Alan took this waterfall photograph while on a photo workshop with Marc Adamus. He can’t remember the exact location, but says that the journey involved climbing up a steep hillside like a mountain goat. An easier option is the approximate 2-mile-round-trip hike to St. Mary Falls off Going to the Sun Road. Add another 2 miles to your hike by continuing the one mile in and out to Virginia Falls. When the snow is melting, Glacier offers more than 200 waterfalls. Take your pick.

Lakes

St. Mary Lake on the east side of Glacier.

St. Mary Lake on the east side of Glacier.

Lakes are everywhere in Glacier National Park. How many lakes? According to data from the National Park Service, you’ll find 762, although only 631 are named. Lake McDonald on the west side is the largest and also the location of historical Lake McDonald Lodge. Alan took this photo of St Mary Lake, the park’s second largest lake, on a moody, fall day.

Off the Beaten Path

Polebridge Mercantile serves the North Fork area of Glacier.

Polebridge Mercantile serves the North Fork area of Glacier.

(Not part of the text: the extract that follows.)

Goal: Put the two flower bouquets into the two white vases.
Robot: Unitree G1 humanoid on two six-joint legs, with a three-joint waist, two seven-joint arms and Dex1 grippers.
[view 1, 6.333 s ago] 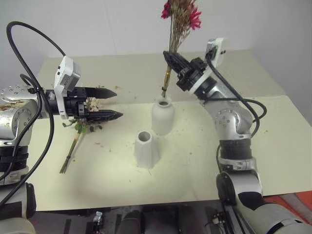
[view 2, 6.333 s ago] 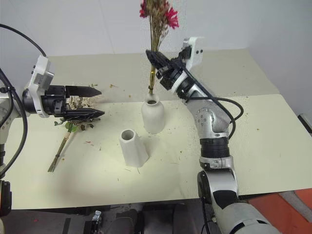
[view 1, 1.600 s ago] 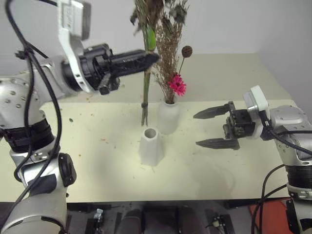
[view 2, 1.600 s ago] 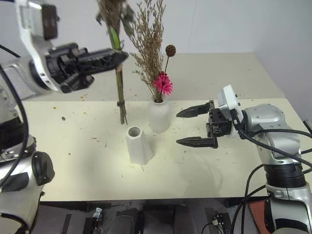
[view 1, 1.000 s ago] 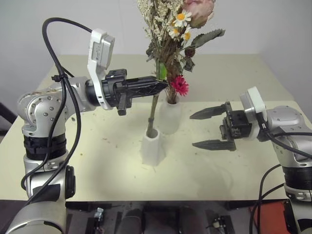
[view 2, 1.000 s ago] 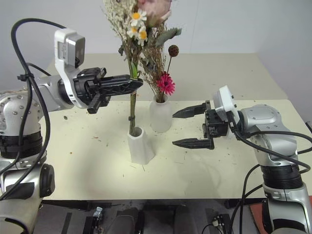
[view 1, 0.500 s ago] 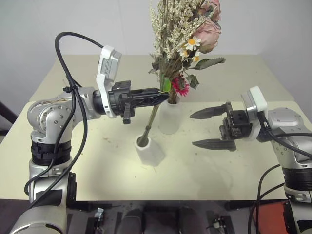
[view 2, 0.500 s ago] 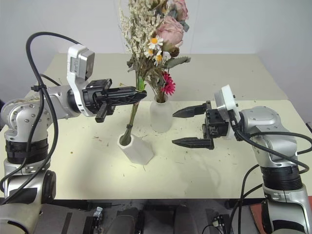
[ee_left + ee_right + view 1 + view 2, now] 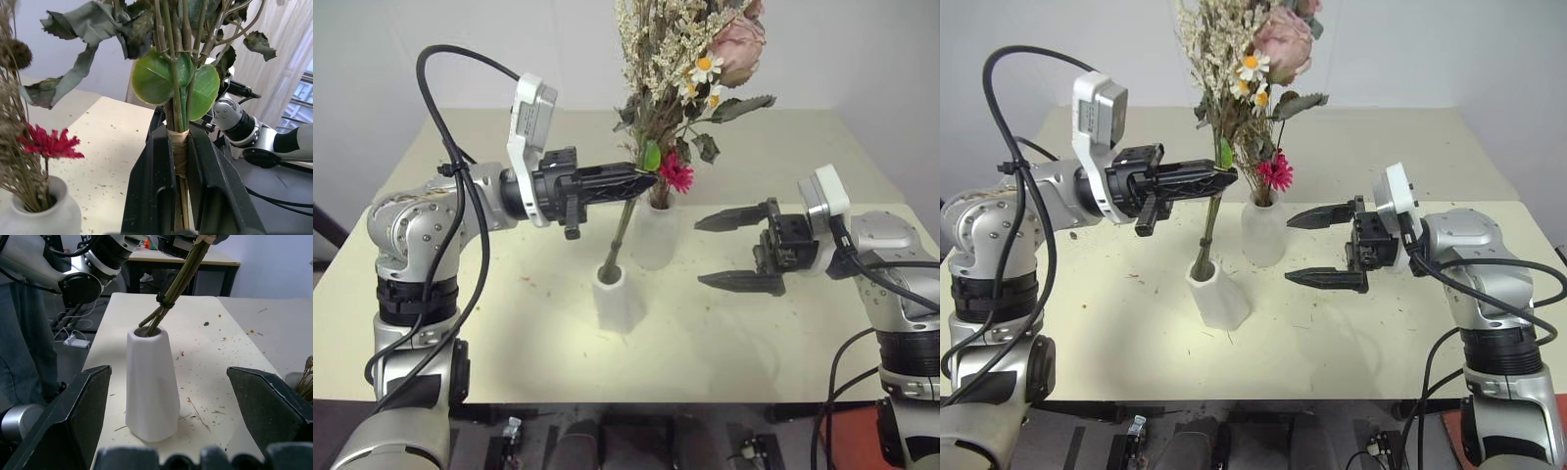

Polebridge is a funky enclave on the west side of Glacier National Park. Boomers can also access Bowman and Kintla Lakes from here. Polebridge Mercantile provides services (and delicious baked goods) to campers, hikers and hardy souls who live in the area for the summer. Be sure to hang around for a meal at the Northern Lights Saloon. And if you’re visiting the park over the 4th of July, the most creative parade in the U.S. will be rolling down the gravel road to Polebridge.

Scenic Views

At Logan's Pass on the trail to Hidden Lake overlook in Glacier National Park.

At Logan’s Pass on the trail to Hidden Lake overlook.

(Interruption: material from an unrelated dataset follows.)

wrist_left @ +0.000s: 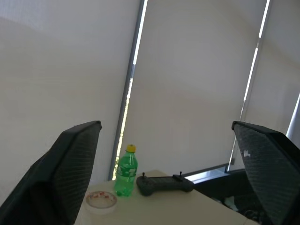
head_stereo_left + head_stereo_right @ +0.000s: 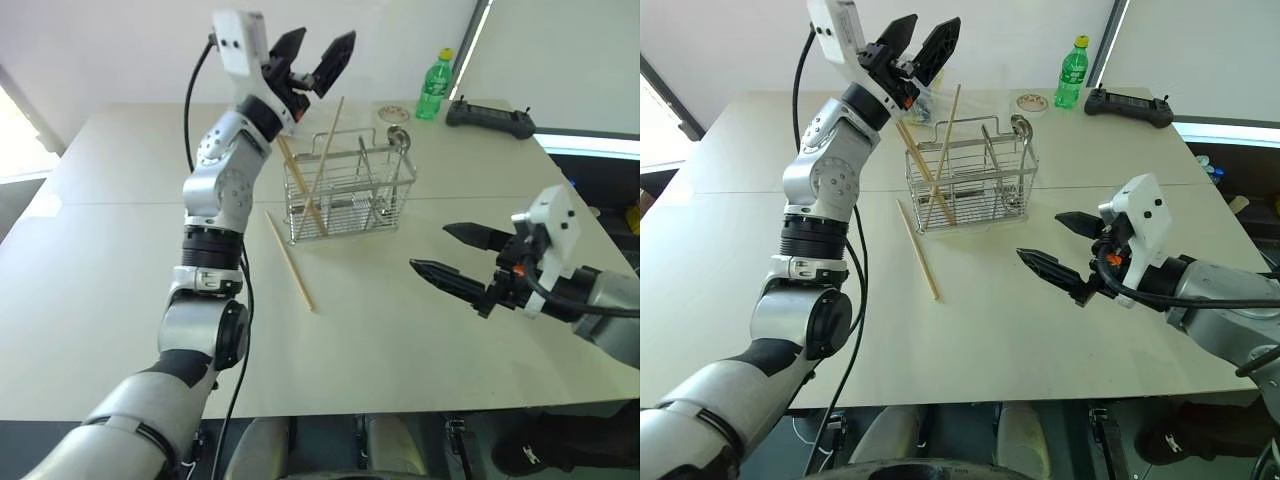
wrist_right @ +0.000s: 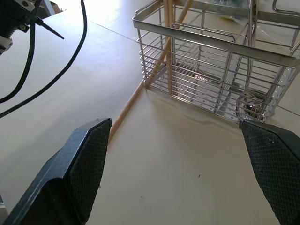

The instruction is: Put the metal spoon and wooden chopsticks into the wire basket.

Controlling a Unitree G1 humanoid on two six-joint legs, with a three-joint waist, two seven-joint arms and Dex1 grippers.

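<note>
Pale table [image 2: 120, 300] under white blinds, seen from the head camera. At its middle, wire basket [image 2: 350, 190], the landmark. Two wooden chopsticks [image 2: 322, 160] propped inside its left compartment, leaning and crossing because longer than the basket is tall; a third chopstick [image 2: 289, 260] flat on the table just in front of the basket's left corner, apparently still to be loaded. Metal spoon [image 2: 399, 140] upright in the basket's right end, bowl above the rim. Left gripper [image 2: 312, 62] raised above the basket's left end, jaws apart and empty, likely just clear of the sticks. Right gripper [image 2: 458, 255] low, to the basket's right and nearer the robot, jaws wide, empty, seemingly waiting. Behind the basket: green bottle [image 2: 434, 86], label unreadable; small round lid [image 2: 393, 113]; black controller [image 2: 489, 117].

Left wrist: spread fingers [image 1: 65, 178] framing bottle, lid, controller; no legible writing.

Right wrist: open fingers [image 3: 79, 173] aimed at the basket's near face, loose chopstick running from its corner
</note>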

Turn in any direction and you’ll find natural beauty at Glacier. But my favorite spot for the view is at Logan Pass. At 6, 464 ft, it’s the summit of Going to the Sun Road. This photo is taken from the boardwalk path as it leads across the tundra for the short hike to an overlook of Hidden Lake. In the summer, you’ll be accompanied by blooming wildflowers and sightings of mountain goats. If it’s a heavy snow year, the snowplows could still be clearing snow until July from this portion of Going to the Sun Road. You can monitor the snowplowing progress at the National Parks Flickr page. Personally, I enjoy watching this Going to the Sun snowplowing video.

Glacier Hikes

Dramatic view at Swiftcurrent Lake in the Many Glacier area of Glacier National Park

Swiftcurrent Lake in the Many Glacier area.

Twenty-five glaciers (from the same NPS data I referenced above) give this Montana national park its name. And, yes, they are shrinking. So you better lace up those hiking shoes quickly. The trail to Grinnell Glacier, 11-miles-round-trip, starts from Many Glacier Hotel and leads to the foot of the glacier. This is our favorite area in Glacier National Park.

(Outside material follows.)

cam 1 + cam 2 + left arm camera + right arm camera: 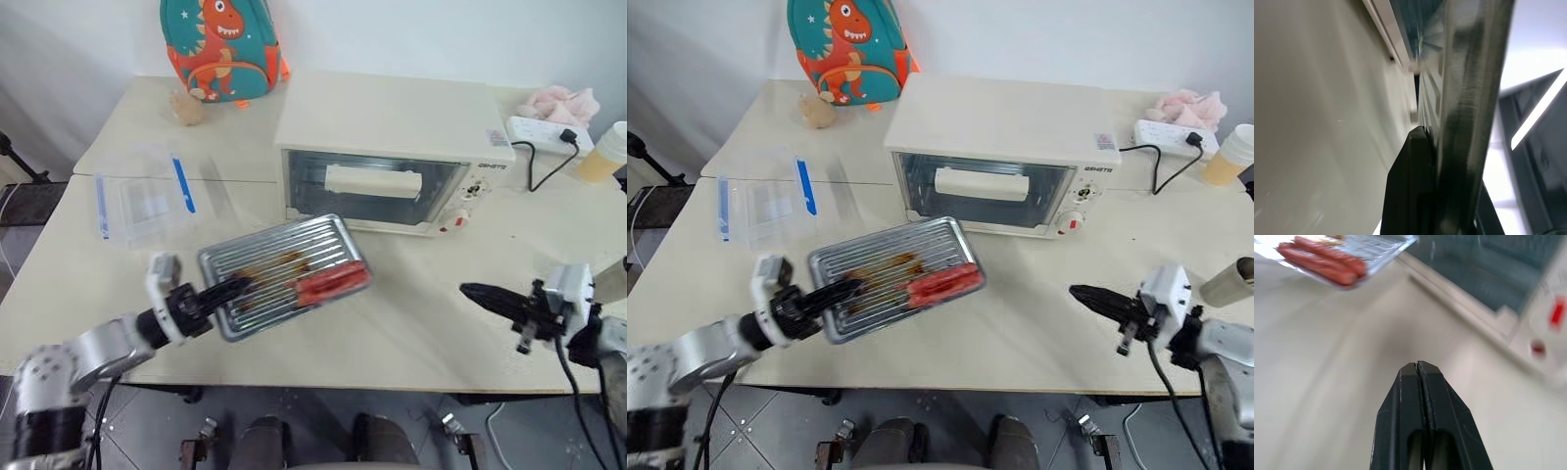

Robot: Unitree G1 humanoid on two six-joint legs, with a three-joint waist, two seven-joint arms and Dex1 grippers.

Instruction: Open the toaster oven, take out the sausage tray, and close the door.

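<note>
1. My left hand (217, 292) is clamped on one edge of the sausage tray (284, 274), which hangs tilted just above the counter (421, 313), in front of the toaster oven (392, 152).
2. Risk: with that tilt, the sausages (333, 282) could roll off the low edge.
3. The door (377, 188) looks shut.
4. My right hand (490, 295) points level toward the tray, fingers together, empty.
</note>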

Planning a trip to Glacier National Park? Check out our articles and advice. Click on Exploring Glacier National Park.

So what do you think of our Glacier National Park photo essay? Does it remind you of a favorite Glacier NP memory? Post a comment to share it with us. Now that Montana is our full-time home, we have lots of exploring planned for Glacier.

New here? We hope you’ll come again. To keep up with us, sign up for our weekly broadcast, monthly newsletter or both! Subscribe here.


A boomer travel and lifestyle authority who is exploring the world one activity at a time. Besides writing and publishing My Itchy Travel Feet, she also writes about boomer travel for My Well-Being Powered by Humana, Make It Missoula and is the author of New Mexico Backroads Weekend Adventure.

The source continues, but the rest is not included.